**Information shown:**
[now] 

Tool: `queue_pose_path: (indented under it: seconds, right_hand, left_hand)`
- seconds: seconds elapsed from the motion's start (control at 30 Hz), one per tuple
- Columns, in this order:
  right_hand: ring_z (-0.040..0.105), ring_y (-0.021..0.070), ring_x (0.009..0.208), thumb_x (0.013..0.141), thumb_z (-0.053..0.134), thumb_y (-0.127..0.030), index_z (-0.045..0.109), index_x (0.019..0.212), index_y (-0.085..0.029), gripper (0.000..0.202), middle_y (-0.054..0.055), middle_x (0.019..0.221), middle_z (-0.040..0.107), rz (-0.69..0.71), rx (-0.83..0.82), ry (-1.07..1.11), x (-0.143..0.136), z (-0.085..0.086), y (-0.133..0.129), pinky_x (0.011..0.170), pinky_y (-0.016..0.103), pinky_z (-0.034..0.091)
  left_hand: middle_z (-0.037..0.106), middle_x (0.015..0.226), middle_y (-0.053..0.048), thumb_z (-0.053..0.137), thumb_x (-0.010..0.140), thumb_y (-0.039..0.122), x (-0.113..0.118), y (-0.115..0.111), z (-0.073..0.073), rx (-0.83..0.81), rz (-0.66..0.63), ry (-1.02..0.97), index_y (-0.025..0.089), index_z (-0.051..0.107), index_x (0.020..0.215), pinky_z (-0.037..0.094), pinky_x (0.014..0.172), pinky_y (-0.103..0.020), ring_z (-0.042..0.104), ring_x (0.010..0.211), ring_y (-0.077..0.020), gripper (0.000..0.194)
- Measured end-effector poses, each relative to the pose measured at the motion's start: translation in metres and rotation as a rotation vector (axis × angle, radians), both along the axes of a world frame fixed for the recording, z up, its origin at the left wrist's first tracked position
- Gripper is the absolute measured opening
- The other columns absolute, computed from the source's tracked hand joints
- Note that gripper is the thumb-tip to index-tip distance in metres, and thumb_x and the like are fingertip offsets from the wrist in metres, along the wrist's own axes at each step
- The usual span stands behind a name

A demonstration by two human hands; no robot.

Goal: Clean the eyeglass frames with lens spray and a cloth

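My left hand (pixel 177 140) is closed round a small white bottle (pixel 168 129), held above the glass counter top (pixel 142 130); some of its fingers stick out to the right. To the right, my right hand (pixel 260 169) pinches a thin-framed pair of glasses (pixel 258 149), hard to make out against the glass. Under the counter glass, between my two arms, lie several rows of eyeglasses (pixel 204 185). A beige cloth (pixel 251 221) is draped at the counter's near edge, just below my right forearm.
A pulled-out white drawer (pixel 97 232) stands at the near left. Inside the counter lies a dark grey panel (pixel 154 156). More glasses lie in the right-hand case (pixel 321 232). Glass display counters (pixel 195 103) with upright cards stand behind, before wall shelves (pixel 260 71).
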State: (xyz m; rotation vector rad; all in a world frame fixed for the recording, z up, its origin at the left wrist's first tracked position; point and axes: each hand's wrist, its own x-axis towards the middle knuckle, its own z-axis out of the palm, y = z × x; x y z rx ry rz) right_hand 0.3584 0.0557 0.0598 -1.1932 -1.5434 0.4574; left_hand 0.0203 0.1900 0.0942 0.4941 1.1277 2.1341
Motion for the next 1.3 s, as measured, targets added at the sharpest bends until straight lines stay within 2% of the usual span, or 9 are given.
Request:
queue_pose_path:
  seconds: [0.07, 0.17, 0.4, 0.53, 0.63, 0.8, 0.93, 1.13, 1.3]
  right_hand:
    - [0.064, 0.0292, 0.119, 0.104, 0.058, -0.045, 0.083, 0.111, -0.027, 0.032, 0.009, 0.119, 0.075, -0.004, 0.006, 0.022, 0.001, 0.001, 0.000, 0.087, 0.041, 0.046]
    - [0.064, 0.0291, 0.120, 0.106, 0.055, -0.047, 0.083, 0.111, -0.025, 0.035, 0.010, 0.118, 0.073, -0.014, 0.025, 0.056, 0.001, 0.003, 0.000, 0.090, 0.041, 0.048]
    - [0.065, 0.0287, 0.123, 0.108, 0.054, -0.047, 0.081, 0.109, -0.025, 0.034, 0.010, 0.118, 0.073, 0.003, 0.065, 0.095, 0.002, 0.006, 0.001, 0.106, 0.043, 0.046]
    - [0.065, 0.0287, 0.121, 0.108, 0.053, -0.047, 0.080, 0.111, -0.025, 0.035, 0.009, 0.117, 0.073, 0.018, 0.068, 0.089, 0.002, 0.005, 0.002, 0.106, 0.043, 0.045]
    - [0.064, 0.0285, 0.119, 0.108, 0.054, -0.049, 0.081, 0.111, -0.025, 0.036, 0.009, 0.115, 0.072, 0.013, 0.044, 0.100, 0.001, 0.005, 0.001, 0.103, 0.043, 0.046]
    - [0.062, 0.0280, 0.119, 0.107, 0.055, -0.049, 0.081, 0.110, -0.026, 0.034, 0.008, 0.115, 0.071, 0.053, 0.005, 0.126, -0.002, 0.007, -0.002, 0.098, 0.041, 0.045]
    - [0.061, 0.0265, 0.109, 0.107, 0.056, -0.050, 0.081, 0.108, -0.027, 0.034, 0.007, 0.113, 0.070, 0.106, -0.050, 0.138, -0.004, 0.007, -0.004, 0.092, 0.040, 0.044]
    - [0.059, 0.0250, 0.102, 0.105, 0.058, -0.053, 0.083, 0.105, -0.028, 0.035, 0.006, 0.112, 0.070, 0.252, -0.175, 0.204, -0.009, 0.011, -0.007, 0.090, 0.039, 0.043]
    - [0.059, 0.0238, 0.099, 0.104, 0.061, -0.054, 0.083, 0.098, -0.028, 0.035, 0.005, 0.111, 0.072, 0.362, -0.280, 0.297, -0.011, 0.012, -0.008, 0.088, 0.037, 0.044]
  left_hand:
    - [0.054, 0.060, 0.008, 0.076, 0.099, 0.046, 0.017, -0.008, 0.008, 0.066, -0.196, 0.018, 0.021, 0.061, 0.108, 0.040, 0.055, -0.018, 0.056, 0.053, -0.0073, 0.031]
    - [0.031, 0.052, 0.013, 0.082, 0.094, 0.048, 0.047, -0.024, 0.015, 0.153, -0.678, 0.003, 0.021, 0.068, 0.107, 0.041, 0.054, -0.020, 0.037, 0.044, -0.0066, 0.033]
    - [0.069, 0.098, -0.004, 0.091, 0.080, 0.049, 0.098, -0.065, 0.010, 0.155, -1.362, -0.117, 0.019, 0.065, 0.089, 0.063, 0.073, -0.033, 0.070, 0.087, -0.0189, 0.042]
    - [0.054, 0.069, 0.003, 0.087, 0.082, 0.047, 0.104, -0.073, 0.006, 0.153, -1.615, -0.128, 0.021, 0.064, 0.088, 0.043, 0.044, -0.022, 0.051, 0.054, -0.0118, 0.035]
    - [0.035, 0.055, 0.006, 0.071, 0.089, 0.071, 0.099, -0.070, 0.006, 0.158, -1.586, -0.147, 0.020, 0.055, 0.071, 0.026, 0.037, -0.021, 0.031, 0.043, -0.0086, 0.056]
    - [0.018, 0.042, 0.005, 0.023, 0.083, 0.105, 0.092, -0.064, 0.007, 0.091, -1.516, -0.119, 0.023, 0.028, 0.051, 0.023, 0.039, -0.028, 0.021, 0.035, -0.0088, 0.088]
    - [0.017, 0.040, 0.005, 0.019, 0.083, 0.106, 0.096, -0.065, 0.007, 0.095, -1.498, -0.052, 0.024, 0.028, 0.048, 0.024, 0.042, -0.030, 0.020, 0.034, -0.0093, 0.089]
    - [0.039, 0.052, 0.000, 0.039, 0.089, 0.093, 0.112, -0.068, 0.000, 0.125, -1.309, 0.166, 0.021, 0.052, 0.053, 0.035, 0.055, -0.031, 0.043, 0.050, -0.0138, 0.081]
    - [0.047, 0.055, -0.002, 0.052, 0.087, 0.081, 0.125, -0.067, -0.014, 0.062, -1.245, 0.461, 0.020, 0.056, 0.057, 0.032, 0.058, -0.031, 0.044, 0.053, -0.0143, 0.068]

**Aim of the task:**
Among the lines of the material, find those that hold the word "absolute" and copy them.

**Exercise solution:**
- Gripper is the absolute measured opening
- The other columns absolute, computed from the source's tracked hand joints

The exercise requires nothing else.